Father Steve Grunow, the CEO of Word on Fire, which is now working on the second part of the "Catholicism: The Pivotal Players" series. (Images: www.wordonfire.org)

Since being founded in 2000, Word on Fire Catholic Ministries has steadily grown in reach and recognition, offering hundreds of online videos, numerous articles and blog posts, several books, and study programs. Bishop Robert Barron’s popular and influential YouTube videos, many books, and other media projects have made Word on Fire a key part of the new evangelization in the United States and beyond.

Father Steve Grunow, the CEO of Word on Fire, has been working with Bishop Barron from nearly the start of the apostolate. In addition to writing blog posts and articles for Word on Fire’s website, he has been shepherding the apostolate through its vast and speedy growth, including a move from Chicago to Los Angeles when then-Father Barron was named an auxiliary bishop for the Archdiocese of Los Angeles.

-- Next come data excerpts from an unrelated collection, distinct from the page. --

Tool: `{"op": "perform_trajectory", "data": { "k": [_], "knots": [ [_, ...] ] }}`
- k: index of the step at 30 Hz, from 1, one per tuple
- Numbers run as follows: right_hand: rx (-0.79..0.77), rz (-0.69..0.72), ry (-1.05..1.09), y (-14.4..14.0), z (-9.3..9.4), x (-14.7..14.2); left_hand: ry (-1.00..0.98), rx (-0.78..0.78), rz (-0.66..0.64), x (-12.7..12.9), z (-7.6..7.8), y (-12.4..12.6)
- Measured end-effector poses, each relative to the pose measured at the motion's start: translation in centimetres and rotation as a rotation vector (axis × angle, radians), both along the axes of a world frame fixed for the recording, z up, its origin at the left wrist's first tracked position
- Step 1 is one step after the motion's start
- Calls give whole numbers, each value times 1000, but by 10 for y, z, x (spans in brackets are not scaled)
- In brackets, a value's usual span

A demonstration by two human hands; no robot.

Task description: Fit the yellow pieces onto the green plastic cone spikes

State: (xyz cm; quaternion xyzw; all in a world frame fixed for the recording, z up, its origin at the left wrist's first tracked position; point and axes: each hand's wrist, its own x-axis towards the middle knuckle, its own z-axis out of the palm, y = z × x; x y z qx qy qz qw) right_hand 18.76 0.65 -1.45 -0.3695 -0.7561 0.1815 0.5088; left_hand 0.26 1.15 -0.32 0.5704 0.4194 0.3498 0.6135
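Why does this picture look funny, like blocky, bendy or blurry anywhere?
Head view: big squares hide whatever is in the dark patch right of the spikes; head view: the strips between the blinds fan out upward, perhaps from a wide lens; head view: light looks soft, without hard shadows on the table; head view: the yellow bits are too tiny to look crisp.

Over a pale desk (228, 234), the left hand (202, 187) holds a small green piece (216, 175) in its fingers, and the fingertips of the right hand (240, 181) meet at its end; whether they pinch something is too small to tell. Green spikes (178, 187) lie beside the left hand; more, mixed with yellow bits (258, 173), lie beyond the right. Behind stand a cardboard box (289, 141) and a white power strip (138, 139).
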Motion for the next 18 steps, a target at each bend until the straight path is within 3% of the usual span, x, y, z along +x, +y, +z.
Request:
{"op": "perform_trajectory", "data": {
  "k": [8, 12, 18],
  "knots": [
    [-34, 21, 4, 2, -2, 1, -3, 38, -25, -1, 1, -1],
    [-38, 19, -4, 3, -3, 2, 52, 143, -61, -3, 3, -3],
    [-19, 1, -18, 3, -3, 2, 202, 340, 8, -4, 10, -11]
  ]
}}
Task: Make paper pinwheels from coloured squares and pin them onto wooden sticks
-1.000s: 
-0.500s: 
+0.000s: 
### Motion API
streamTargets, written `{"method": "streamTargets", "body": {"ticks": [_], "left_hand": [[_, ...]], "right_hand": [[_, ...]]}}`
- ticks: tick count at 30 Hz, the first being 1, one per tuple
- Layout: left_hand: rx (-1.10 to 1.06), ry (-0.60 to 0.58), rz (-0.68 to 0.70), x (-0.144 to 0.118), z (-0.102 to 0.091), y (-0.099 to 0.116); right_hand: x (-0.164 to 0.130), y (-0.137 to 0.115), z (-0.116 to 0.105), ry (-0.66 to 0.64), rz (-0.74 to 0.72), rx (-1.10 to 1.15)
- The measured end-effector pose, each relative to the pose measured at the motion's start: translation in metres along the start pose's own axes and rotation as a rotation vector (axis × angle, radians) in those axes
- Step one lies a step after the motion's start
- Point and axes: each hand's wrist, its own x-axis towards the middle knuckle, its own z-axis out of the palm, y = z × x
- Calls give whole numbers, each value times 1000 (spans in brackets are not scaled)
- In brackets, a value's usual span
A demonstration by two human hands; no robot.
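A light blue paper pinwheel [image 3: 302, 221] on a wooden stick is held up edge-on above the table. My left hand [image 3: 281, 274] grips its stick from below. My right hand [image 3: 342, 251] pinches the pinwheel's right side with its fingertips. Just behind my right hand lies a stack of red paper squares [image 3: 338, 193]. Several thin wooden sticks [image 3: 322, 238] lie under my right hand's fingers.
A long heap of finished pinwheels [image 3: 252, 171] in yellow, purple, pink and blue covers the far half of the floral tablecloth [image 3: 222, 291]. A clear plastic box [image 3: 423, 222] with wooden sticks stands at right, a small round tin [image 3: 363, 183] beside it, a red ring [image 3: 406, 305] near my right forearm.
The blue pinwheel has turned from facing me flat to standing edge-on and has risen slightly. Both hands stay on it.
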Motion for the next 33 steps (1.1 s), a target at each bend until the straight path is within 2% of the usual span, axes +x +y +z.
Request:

Word on Fire released recently a successor series to the immensely popular Catholicism series. Titled Catholicism: The Pivotal Players, it was written and hosted by Bishop Barron; it explores in fascinating detail the lives of several Catholics influential both within the Church and in the wider culture.

Father Grunow recently corresponded with Catholic World Report about the work of Word on Fire, the new series, and plans for the future.

CWR: The Catholicism Series proved to be a massive success.What prompted this successor series? Or was it in the works all along?

Fr. Steve Grunow: Bishop Barron had it in his mind at the time of the release of the Catholicism series that there would be a follow ups.  The first of which was the documentary he created entitled Catholicism: The New Evangelization, which was completed shortly after the original Catholicism series was released.  I consider Catholicism: The New Evangelization to be likened to an exhalation that precedes a deep breath, a deep breath before Bishop Barron and his team plunged into Catholicism: The Pivotal Players.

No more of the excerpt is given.